As I am working on expanding my short comic into a bigger (140-odd page!) graphic novel, I thought it would be helpful to do a bit of a recap on how I self-published the first iteration. I’ve been to several talks over the years, gleaning insight into how other people have done it for their own work, and want to contribute to the wealth of information out there. As anyone sensible (without a grift or agenda) will likely tell you: there is no one way to make art. Each person is different, and I personally still haven’t found a smooth step-by-step that I can trust to guide me through a project. I am still very much figuring out what helps me work.
The very first iteration of this comic came out of an online class with Sarah Lightman, Drawing Graphic Narratives with the Royal Drawing School in 2021. Below you can see the first page, I think I did just this and a couple of other pages at the time. The pencil lines are barely perceptible – I’ve edited the scan so you can see on here. Looking back, I find it a bit funny to see just how delicate and fearful my lines are.
That comic was actually towards the end of the course I think. Looking through my sketchbook from the time (a VERY lovely thing in itself pictured here – from the amazing Holodeck, Birmingham) is a little bit painful, but it helps to see how far I’ve come in terms of self-confidence. I’ll include some of the work that I like from that class.
So I made these couple of pages of a sketched comic, and didn’t do anything with them for a while. During this time I was working at Footprint with Clare and Hils. It was just the three of us for a while (in 2023 I think), and in one of our review meetings (a day-long in-depth business meeting) we talked about how to make our jobs more inspiring, so that the difficulty of co-running the business could be better offset with positive and fulfilling experiences. As each of us is some kind of visual artist, we came up with the idea of running a regular ‘Crit Club’, where we’d bring along a work-in-progress and offer each other constructive criticism to help move the project along. We had only one or two Crit Clubs ever, but my lovely colleague-friends were so enthusiastic and so encouraging about these comics, that I was moved to come back and try to make them a bit more solid than my first ghostly sketches.

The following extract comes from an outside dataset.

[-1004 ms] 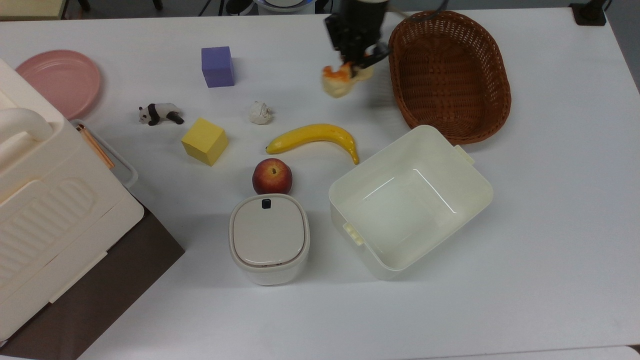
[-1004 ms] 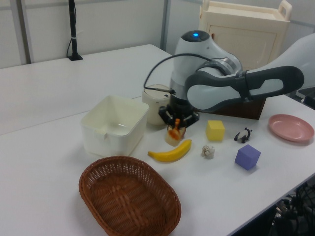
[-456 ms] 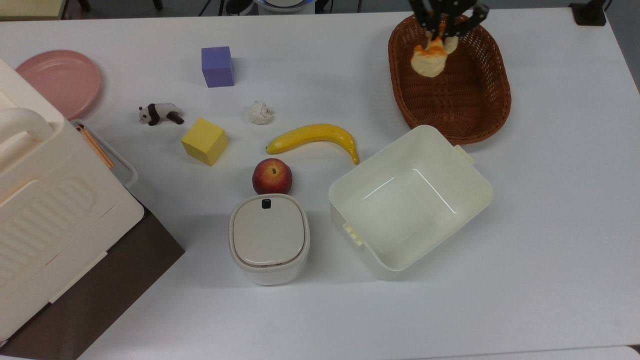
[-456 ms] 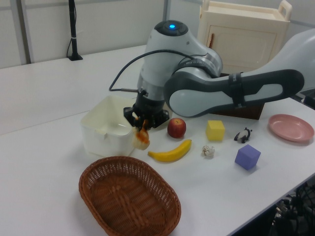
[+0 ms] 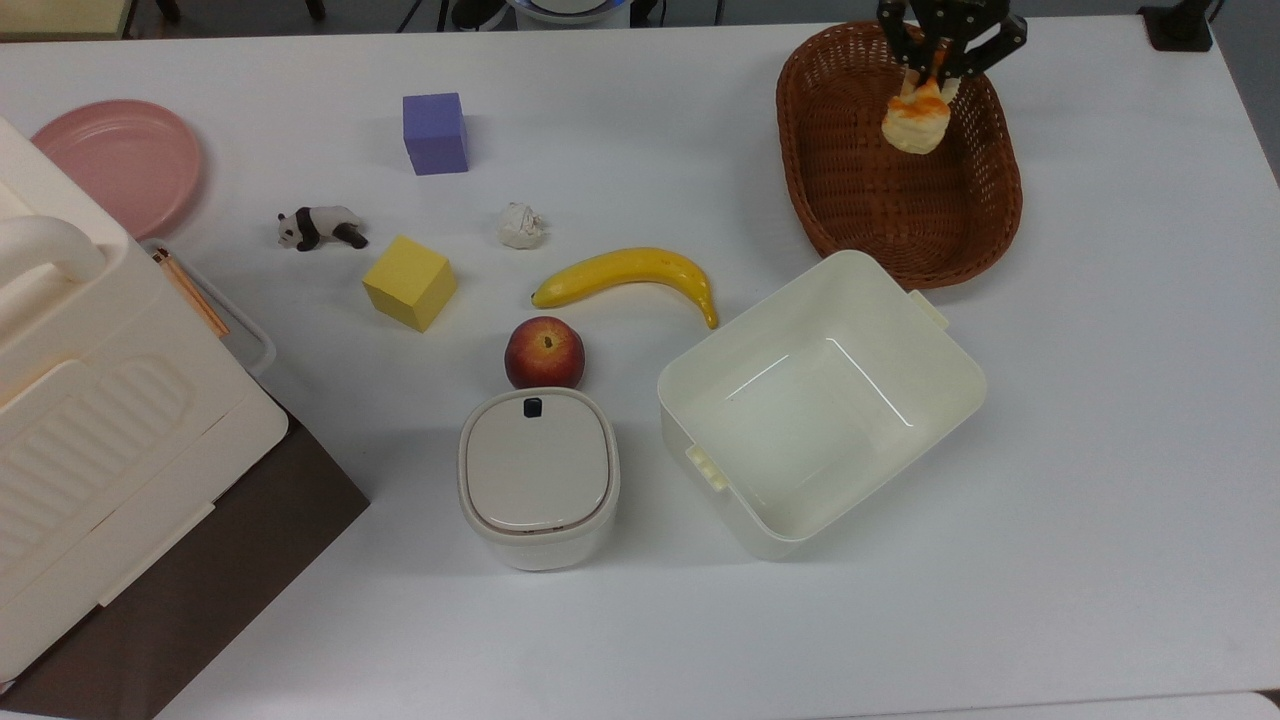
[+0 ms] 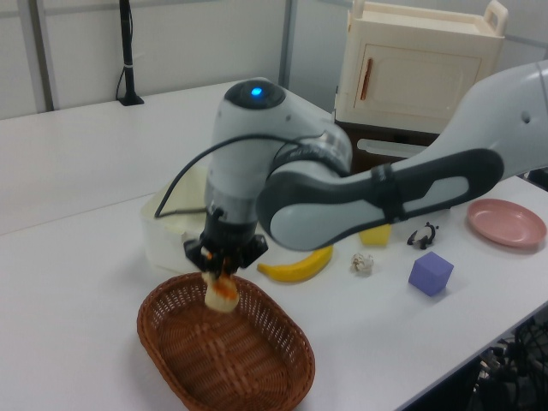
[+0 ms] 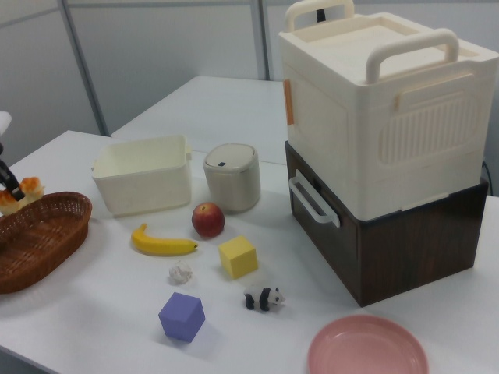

This next part is a haze of boring half-hearted attempts at re-drawing the first bloody page a couple of times and basically giving up in a huff, because my drawings weren’t immediately good / I couldn’t make myself carry even one panel to something ‘finished’. I didn’t know how to do any of this, and I hated myself for being so pathetic.
But, gradually, gradually, I made some small bits of progress, talked a lot with my friend Clare about the project. She wouldn’t let me get away with giving up. Every time I had an excuse for why I hadn’t progressed, she had a question to undermine the bullshit obstructions I built for myself. I owe so much of my confidence to her kind and intelligent support.
Around this time is also when Leeds Comics Collective was born <3 my friend Jack Fallows invited me along and I couldn’t believe they wanted little aul me to come to this ultra cool comics makers meet up. So another friend helped give my self-esteem a much needed boost, and I kept on at this thing I was making.